How to share a mutable reference between threads unsafely

Hi,

I have an algorithm that achieves great speedups by unsafely reading from and writing to a bitvector in parallel. At the moment I am sharing the bitvector by converting its reference into a pointer, and the pointer into an usize, which I then convert back within each single thread.

But I am wondering if the standard library contains a readily available primitive for this use case. When googling I somehow only ended up at RefCell, which does dynamic borrow checking. But that would not work for me, as I want to simultaneously read from and write into the bitvector.

This is the (almost) exact definition of data race, which is undefined behavior.

If something needs to be mutated from multiple threads, you must make some kind of synchronization between readers and writers - otherwise it's possible to read something you didn't write, just because compiler made some wrong assumption based on your promises.

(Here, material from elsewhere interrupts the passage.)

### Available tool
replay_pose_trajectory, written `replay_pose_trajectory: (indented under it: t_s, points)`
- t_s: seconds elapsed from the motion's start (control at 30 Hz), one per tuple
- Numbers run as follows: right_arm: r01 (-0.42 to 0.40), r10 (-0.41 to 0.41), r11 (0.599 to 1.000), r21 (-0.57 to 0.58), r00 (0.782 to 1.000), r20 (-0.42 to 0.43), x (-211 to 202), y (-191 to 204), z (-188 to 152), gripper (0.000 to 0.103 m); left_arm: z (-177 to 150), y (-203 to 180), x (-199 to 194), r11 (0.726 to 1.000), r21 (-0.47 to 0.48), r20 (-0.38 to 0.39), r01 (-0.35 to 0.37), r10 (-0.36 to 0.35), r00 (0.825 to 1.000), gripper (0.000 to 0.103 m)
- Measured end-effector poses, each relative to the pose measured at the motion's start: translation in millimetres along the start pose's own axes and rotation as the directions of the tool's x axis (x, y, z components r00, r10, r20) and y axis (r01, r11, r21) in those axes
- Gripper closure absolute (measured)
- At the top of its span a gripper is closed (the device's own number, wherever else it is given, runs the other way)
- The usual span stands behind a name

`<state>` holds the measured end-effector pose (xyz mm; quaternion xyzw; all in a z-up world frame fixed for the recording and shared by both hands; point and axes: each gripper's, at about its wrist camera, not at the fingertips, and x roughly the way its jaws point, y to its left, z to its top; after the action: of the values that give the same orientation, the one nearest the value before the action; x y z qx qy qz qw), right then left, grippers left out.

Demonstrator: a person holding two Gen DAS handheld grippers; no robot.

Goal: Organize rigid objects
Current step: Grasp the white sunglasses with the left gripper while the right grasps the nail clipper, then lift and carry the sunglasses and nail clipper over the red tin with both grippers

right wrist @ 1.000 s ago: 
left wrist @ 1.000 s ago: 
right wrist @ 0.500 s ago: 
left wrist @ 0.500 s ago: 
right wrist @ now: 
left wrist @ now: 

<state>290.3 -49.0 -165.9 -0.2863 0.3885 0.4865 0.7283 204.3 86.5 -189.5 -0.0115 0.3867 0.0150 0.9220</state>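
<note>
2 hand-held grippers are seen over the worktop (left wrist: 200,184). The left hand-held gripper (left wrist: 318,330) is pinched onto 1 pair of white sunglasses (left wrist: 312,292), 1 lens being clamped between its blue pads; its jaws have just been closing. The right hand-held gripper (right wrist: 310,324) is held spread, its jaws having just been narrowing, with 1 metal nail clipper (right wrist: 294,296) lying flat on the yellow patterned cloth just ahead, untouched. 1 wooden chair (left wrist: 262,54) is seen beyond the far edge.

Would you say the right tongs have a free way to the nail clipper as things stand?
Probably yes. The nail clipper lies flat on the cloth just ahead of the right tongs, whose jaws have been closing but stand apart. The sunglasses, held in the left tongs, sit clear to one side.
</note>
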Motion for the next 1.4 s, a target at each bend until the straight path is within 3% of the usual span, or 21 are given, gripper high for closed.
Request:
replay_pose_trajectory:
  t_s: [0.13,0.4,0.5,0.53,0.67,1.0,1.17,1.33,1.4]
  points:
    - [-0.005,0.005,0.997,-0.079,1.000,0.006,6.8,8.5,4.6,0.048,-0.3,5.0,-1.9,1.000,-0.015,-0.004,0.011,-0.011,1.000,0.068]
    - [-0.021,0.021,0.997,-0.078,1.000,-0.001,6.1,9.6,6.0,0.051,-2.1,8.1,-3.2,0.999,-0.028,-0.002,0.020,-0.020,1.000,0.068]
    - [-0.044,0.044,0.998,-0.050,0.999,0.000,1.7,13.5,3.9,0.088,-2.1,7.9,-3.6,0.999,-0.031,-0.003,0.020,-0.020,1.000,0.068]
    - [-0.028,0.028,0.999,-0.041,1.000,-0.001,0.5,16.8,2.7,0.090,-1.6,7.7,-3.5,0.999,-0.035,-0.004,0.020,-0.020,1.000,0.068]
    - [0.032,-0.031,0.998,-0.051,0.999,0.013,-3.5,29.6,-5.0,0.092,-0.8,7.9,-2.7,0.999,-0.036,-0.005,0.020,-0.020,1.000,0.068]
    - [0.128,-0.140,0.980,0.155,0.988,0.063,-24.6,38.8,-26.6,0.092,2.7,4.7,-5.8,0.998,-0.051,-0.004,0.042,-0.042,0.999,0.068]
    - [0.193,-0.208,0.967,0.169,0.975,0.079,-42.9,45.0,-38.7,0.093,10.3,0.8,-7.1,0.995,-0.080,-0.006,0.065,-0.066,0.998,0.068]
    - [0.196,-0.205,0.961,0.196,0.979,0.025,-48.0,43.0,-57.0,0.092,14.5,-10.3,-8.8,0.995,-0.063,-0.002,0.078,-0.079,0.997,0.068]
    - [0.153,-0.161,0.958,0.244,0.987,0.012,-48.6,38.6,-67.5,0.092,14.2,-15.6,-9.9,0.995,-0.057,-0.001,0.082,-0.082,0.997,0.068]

You can use something like Arc<[AtomicU8]>, if this suits your needs, however.

5 Likes

Thank you for your explanation, I appreciate it. I am aware of data races, and I am sure that my algorithm is robust against them.

I would really only be interested in some type in the standard library (or some crate I have not found) that allows to share data between threads such that it is mutable simultaneously by all threads, without any locking or safety guarantees.

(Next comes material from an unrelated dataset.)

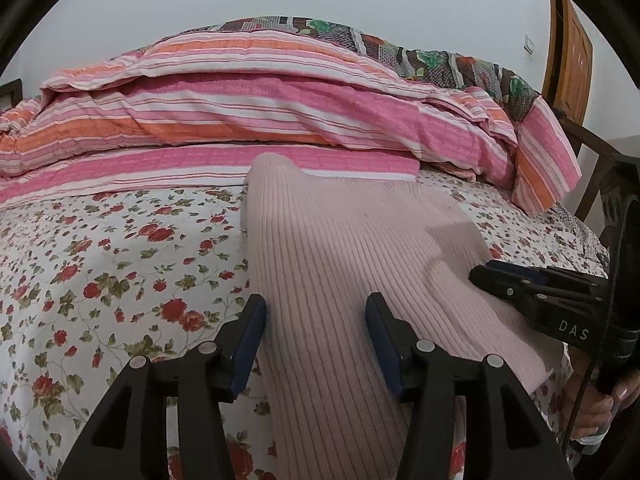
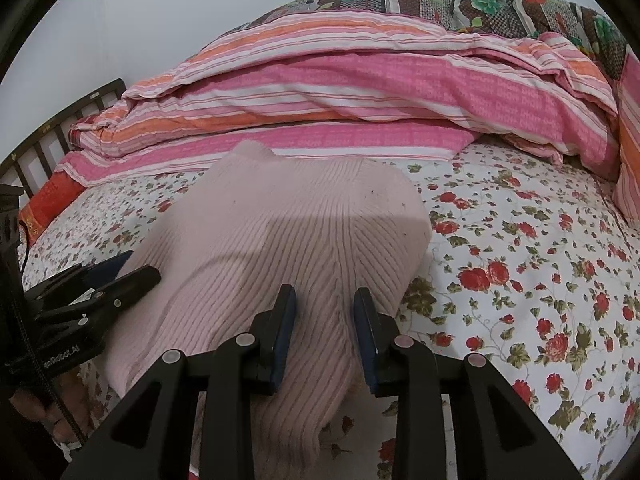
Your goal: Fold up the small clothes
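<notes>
Now sweater [image 1: 340, 264] between open tongs [image 1: 316, 320].

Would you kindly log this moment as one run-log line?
stage: mid-fold | garment: pink ribbed sweater on floral bedsheet | left gripper: open | right gripper: open

Pink ribbed sweater [image 1: 320, 280]: near end ran under my left gripper [image 1: 316, 312] and off the bottom edge; its hem I could not see. In the right wrist view my right gripper [image 2: 325, 308] covered part of its near edge. Striped quilt [image 1: 240, 120]: left end cut by the lens rim. Patchwork blanket [image 1: 440, 56]: mostly hidden behind the quilt. Wooden door [image 1: 568, 52]: only a sliver showed. Lettering on my left gripper's body in the right wrist view: partly covered by a cable, not readable whole.
</notes>
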Demonstrator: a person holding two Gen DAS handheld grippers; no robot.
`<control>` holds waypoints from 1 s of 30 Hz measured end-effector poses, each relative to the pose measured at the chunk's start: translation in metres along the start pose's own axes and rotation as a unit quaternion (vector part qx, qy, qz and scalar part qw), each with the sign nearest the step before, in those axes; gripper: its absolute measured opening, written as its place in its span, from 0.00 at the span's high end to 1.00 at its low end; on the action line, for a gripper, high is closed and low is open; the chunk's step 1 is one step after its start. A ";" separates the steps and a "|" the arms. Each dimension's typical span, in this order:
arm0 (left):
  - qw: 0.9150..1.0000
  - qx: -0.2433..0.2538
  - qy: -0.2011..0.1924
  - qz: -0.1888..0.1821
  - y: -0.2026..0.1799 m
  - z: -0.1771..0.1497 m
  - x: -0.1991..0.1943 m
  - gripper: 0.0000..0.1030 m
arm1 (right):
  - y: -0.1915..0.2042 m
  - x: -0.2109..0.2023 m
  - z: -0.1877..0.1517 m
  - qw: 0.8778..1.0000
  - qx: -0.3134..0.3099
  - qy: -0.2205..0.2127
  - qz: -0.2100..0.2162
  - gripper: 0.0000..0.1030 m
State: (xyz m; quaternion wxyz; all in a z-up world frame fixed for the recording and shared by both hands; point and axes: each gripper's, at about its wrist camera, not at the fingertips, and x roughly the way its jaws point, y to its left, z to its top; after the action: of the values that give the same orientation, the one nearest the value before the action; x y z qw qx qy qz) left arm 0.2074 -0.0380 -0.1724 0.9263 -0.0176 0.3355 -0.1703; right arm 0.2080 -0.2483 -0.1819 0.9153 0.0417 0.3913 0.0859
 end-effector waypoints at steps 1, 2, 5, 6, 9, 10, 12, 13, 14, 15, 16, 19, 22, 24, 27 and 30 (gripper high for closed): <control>1.000 0.000 0.000 0.001 0.000 0.000 0.000 0.51 | 0.000 0.000 0.000 1.000 0.000 0.000 -0.001 0.71; 1.000 0.001 -0.001 0.001 0.000 0.000 0.000 0.51 | 0.001 0.000 0.000 1.000 0.000 -0.001 -0.001 0.71; 1.000 0.004 -0.002 0.005 -0.001 -0.001 0.001 0.50 | 0.001 0.000 -0.001 1.000 -0.001 -0.001 -0.002 0.71; 1.000 0.005 -0.003 0.006 -0.001 -0.001 0.001 0.50 | 0.001 0.000 -0.001 1.000 -0.001 -0.002 -0.003 0.71; 1.000 0.004 -0.003 0.006 -0.001 -0.001 0.001 0.48 | 0.000 0.000 0.000 1.000 -0.002 -0.002 -0.003 0.71; 1.000 0.002 -0.003 0.005 0.000 -0.001 0.001 0.48 | 0.000 0.000 0.000 1.000 -0.002 -0.003 -0.003 0.71; 1.000 -0.001 -0.003 0.001 0.002 -0.001 0.002 0.48 | 0.000 0.000 -0.001 1.000 -0.002 -0.004 -0.002 0.71; 1.000 -0.002 -0.004 -0.002 0.002 0.000 0.002 0.48 | -0.001 0.000 0.000 1.000 -0.001 -0.004 -0.001 0.71; 1.000 -0.002 -0.004 -0.003 0.003 0.001 0.003 0.48 | -0.001 0.000 0.000 1.000 -0.001 -0.004 0.000 0.71; 1.000 0.000 -0.010 -0.003 0.003 0.004 0.002 0.48 | -0.002 -0.001 0.001 1.000 0.000 -0.006 0.000 0.71; 1.000 0.004 -0.015 -0.001 0.003 0.007 0.002 0.48 | -0.002 -0.002 0.002 1.000 0.000 -0.008 -0.003 0.70; 1.000 0.002 -0.018 -0.003 0.006 0.015 0.004 0.48 | -0.003 -0.008 0.007 1.000 0.000 -0.023 -0.006 0.70; 1.000 -0.014 -0.023 -0.015 0.011 0.021 0.004 0.49 | -0.005 -0.010 0.013 0.999 0.007 -0.034 -0.003 0.70; 0.999 -0.017 -0.028 -0.019 0.011 0.026 0.004 0.49 | -0.005 -0.009 0.015 0.999 0.007 -0.039 -0.008 0.70; 1.000 -0.009 -0.010 -0.006 0.006 0.025 0.013 0.49 | -0.005 -0.001 0.015 0.999 0.005 -0.031 -0.017 0.70; 1.000 0.007 -0.005 0.011 0.001 0.018 0.020 0.48 | -0.003 0.004 0.010 0.999 0.000 -0.022 -0.029 0.70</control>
State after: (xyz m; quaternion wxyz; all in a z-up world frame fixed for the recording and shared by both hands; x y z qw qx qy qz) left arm 0.2334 -0.0454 -0.1710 0.9298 -0.0079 0.3299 -0.1629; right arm 0.2185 -0.2508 -0.1787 0.9260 0.0319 0.3717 0.0586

Data race is UB, and there's no such thing robust against it as it's a contract violation between you and the compiler. If you've not heard about the UB-things before take a look at this Wikipedia article.

1 Like

Even if this is true (e.g. if you only read and write anything one byte at a time, not even one word at a time), the "wrong assumption based on your promises" point still stands. The simplest miscompilation that comes to mind is "well, there's mutable reference, it's exclusive by definition, so two consecutive reads from it will give the same value, so the second read is unnecessary".

1 Like

Thank you for your comment. I know about undefined behavior. Unfortunately I cannot explain why I do not have any problems with undefined behavior in concrete terms, as the code I am working on is currently confidential. We will publish it within the next two months though, so if you are interested I can update this thread then.

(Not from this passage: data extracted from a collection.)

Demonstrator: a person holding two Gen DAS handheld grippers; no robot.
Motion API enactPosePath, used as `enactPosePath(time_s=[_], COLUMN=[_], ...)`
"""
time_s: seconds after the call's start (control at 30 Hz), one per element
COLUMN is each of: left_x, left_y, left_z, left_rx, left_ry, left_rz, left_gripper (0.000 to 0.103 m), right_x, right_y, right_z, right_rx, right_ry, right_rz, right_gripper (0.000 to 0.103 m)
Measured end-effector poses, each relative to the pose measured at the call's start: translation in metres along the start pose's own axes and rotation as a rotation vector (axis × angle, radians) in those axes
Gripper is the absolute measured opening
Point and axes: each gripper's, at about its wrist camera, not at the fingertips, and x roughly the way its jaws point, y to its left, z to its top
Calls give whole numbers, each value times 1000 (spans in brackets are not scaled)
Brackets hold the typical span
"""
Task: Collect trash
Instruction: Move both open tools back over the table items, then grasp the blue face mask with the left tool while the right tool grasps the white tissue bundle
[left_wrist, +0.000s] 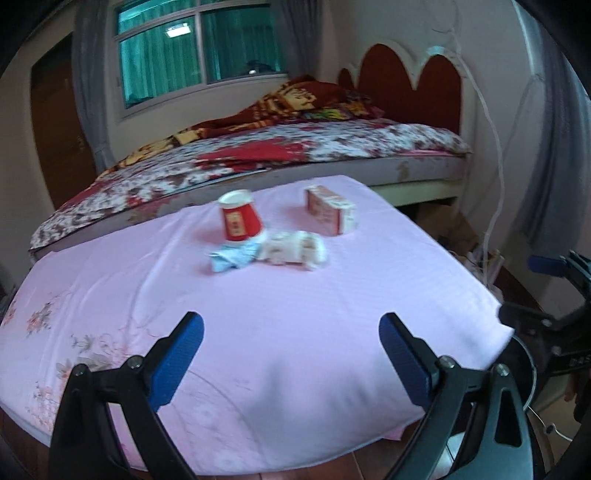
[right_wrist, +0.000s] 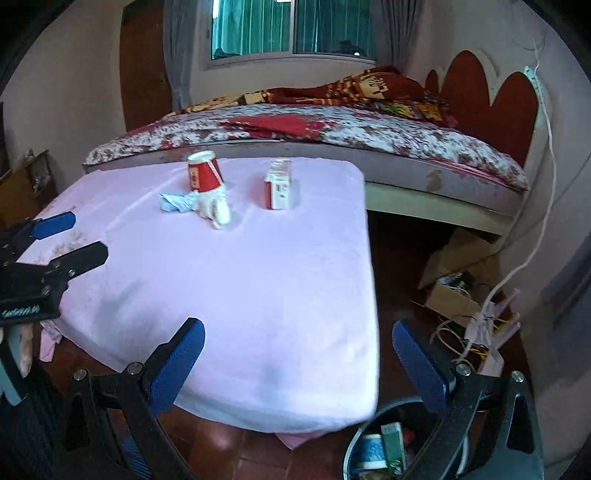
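On the pink-clothed table lie a red paper cup upside down, a red and white carton, a crumpled white wrapper and a crumpled blue tissue, all toward the far side. My left gripper is open and empty over the near part of the table. My right gripper is open and empty over the table's near right corner. The left gripper also shows at the left of the right wrist view.
A dark trash bin with some litter stands on the floor below the table's near right corner. A bed runs behind the table. A cardboard box and white cables lie on the floor to the right.
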Motion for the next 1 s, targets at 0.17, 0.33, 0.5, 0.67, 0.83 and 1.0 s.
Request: enactPosePath(time_s=[0.17, 0.33, 0.5, 0.67, 0.83, 1.0], left_x=[16, 37, 65, 96, 123, 144], left_y=[32, 57, 76, 85, 98, 100], left_z=[2, 2, 9, 20, 32, 36], left_rx=[-54, -100, -135, -109, -87, -79], left_ry=[0, 33, 61, 88, 110, 135], left_rz=[13, 6, -9, -20, -2, -22], left_gripper=[96, 91, 83, 79, 77, 77], right_x=[16, 33, 58, 94, 142, 177], right_y=[7, 26, 43, 55, 64, 77], right_z=[14, 24, 44, 64, 86, 101], right_rx=[29, -20, -60, -91, -99, -129], right_ry=[-8, -52, -13, 1, 51, 77], right_rz=[41, 30, 11, 46, 90, 109], right_gripper=[103, 103, 103, 87, 72, 72])
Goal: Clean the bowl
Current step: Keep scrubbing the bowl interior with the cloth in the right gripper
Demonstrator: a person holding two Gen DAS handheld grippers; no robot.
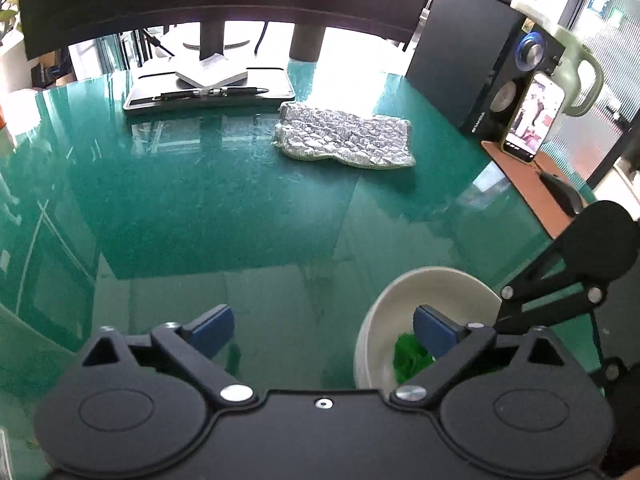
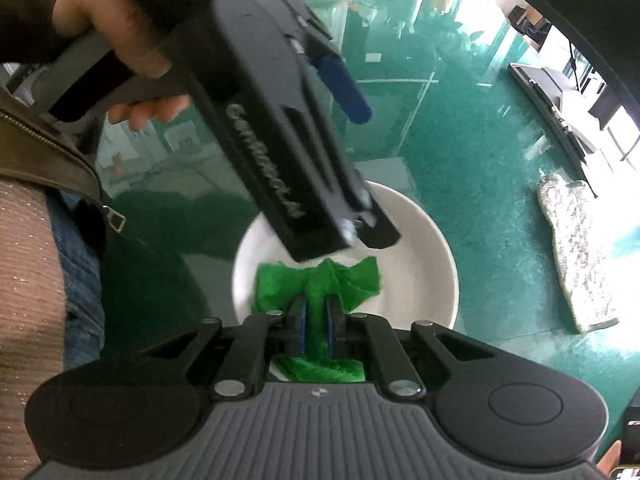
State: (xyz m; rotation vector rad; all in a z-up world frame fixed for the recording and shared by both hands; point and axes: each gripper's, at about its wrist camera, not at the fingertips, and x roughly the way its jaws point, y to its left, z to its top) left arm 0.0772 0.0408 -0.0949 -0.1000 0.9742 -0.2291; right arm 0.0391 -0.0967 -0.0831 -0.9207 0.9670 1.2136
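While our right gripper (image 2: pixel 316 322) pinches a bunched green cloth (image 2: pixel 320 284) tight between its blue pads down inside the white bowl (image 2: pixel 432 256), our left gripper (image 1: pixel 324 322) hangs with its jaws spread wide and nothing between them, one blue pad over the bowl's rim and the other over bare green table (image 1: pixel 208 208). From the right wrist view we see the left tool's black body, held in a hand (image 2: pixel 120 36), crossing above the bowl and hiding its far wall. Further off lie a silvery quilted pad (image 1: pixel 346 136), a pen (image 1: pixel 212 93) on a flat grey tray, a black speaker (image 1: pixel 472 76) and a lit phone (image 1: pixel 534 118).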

The trick to why it works is simpler than one might think though, it involves writing only false to true bits and never the other way around, along with a separate data structure that provides locks to ensure that the bits get updated in the correct way. However, it is not bad if one thread writes while another reads, as the error caused by this is mitigated as soon as the reading thread itself tries to write. It just retries the reading part of the computation until it arrives at a sane state in the write phase. Since reads occur so much more often than writes, and the number of threads is very low compared to the number of bits, the probability that an error actually occurs is also very low, resulting in a very efficient algorithm with a very low locking overhead.

But yeah, let's please keep this on topic. If someone knows about a way to write my "reference to usize and back"-conversion in a nice way with abstract pointer types, without any locking or safety guarantees, I would be very happy to know.

Multiply that by how much it will be used. You see, at some point even events with tiny probabilities occur frequently if compounded by a lot of usage.

This is similar reasoning as in astrophysics:
The probability of e.g. a supernova occurring at any given moment in any galaxy is very low, at least from our perspective (it happens roughly once in 50 years). But since there are hundreds of trillions of galaxies, there are still many supernova explosions every second.

If the probability of errors is not exactly 0, at some point such errors will happen.

1 Like

It sounds like you’re generally doing things that Rust’s references don’t allow by definition— Use raw pointers instead, so that the compiler doesn’t make any incorrect assumptions.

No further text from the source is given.